More than seven million people in Britain take statins to lower their cholesterol, helping to prevent heart attacks and strokes. The drugs protect the heart but can cause side-effects such as muscle pain. The NHS already recommends PCSK9 inhibitors as an alternative for those with very high cholesterol that cannot be controlled by statins alone. They reduce LDL cholesterol by more than half, but cost more than £4,000 a year, compared with £20 for statins.

A trial of 2,200 people found that bempedoic acid reduced cholesterol by 17 per cent over 12 weeks although it did cause side effects such as gout, according to results published in the New England Journal of Medicine.

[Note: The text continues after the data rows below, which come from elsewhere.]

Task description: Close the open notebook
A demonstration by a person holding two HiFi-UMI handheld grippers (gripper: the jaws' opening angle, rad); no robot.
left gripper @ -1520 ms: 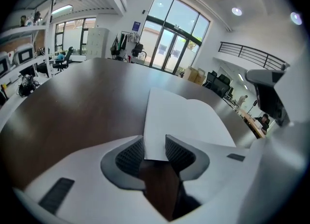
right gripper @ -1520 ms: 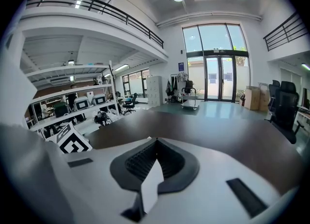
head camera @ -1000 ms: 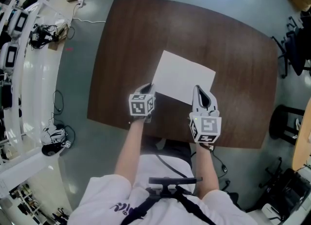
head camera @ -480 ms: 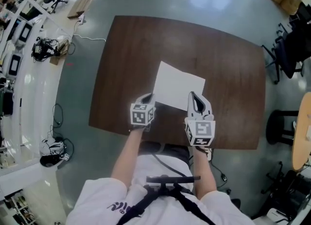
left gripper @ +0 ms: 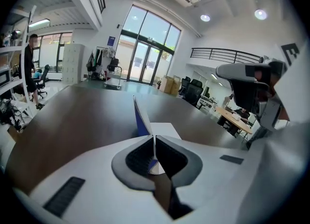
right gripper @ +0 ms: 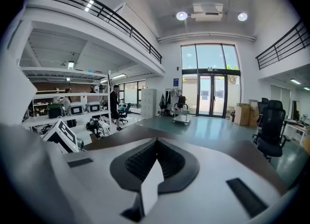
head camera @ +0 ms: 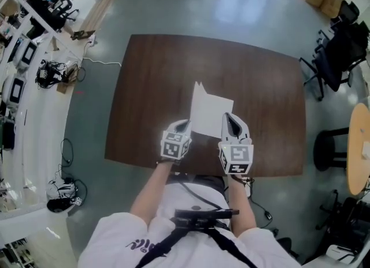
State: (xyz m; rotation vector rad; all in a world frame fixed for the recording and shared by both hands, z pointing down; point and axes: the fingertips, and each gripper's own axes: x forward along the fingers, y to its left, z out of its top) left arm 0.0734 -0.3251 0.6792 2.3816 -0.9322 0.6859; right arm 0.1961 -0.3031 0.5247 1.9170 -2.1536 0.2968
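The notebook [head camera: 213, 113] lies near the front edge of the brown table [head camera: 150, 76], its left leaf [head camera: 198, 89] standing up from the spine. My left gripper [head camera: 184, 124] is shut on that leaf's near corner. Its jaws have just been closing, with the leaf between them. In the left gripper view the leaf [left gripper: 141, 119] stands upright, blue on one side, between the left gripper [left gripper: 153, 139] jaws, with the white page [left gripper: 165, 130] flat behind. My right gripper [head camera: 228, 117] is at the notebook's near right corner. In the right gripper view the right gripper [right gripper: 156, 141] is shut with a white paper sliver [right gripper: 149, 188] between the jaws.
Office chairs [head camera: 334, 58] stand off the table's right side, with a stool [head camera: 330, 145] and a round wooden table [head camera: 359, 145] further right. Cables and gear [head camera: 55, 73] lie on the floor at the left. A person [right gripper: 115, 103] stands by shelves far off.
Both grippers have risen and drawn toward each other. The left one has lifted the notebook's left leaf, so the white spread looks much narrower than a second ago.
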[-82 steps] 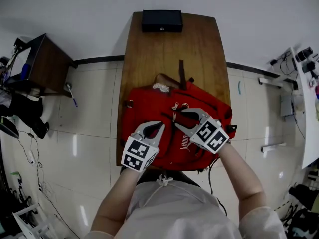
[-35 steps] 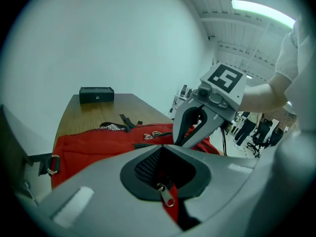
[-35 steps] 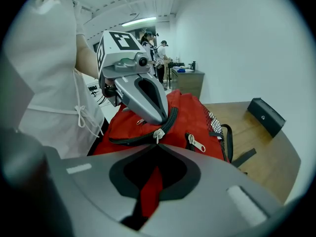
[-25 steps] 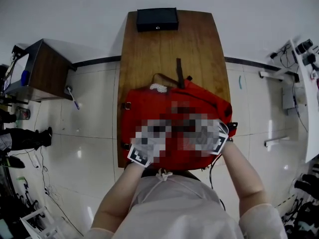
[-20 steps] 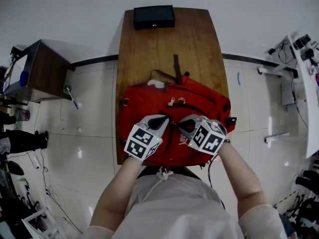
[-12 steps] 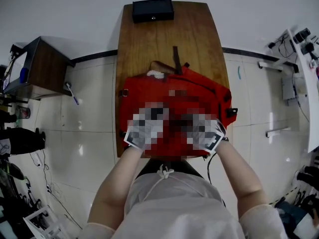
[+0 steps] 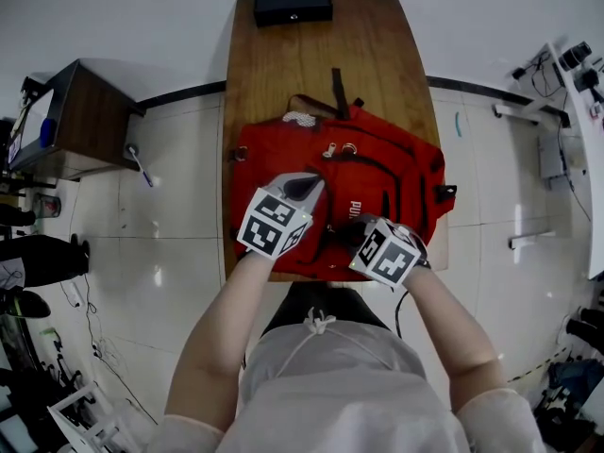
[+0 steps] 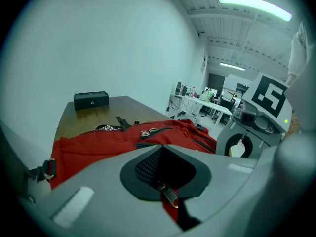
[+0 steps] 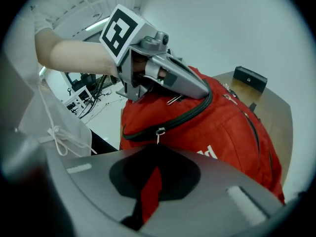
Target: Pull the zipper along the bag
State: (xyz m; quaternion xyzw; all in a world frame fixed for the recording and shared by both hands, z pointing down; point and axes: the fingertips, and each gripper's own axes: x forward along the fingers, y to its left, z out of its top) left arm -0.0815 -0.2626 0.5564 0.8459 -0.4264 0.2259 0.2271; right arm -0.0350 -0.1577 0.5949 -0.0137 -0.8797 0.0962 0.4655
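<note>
Drawn toward the near edge of the tabletop (image 7: 321,64) since earlier, the right gripper (image 7: 351,237) is clamped on a red strip (image 9: 148,191) beside the zipper slider (image 9: 159,132) of the bag (image 7: 377,173) lying there, the left gripper (image 7: 317,181) is pinched on a metal pull (image 8: 169,194) mid-bag, and the zipper is judged only partly run.

Narrow brown wooden table (image 7: 283,74) with rounded corners, standing on pale glossy floor tiles (image 7: 179,225), long axis running away from the viewer. At the far end, close to the edge and roughly centred: flat black rectangular box (image 7: 293,4) with a small light dot on its near face. Across the near half: red fabric backpack (image 7: 274,154) lying flat, reaching from one long edge of the top to the other. Between box and backpack: bare wood, crossed only by a dark strap (image 7: 337,85) from the backpack's far side, lying straight toward the box and well short of it.
</note>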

Professor Kausik Ray of Imperial College London, who led the study, said: “We know that reducing your cholesterol levels is key to cutting the risk of heart attack and stroke, particularly if you already have established heart disease. Our latest study shows that bempedoic acid could be another addition to the arsenal of cholesterol-lowering treatments.

The drug costs £8 a day in the US but a price in Britain has not been set and approval is pending. Although it is less effective than PCSK9 inhibitors, which are delivered as injections, Professor Ray said: “As a tablet its cheaper to make, so should cost a lot less.”

Professor Ray explained that unlike statins, bempedoic acid does not leave the liver and affect muscles. “One of the key advantages of bempedoic acid is supposed to be that it shouldn’t cause the muscle side-effects,” he said. “It could be an option for patients who are unable to tolerate statins at higher doses, or at all.”

Professor Jane Armitage of Oxford University said: “The results are promising but longer and larger studies — which are ongoing — will be needed to provide reassurance about the overall safety and efficacy of bempedoic acid.”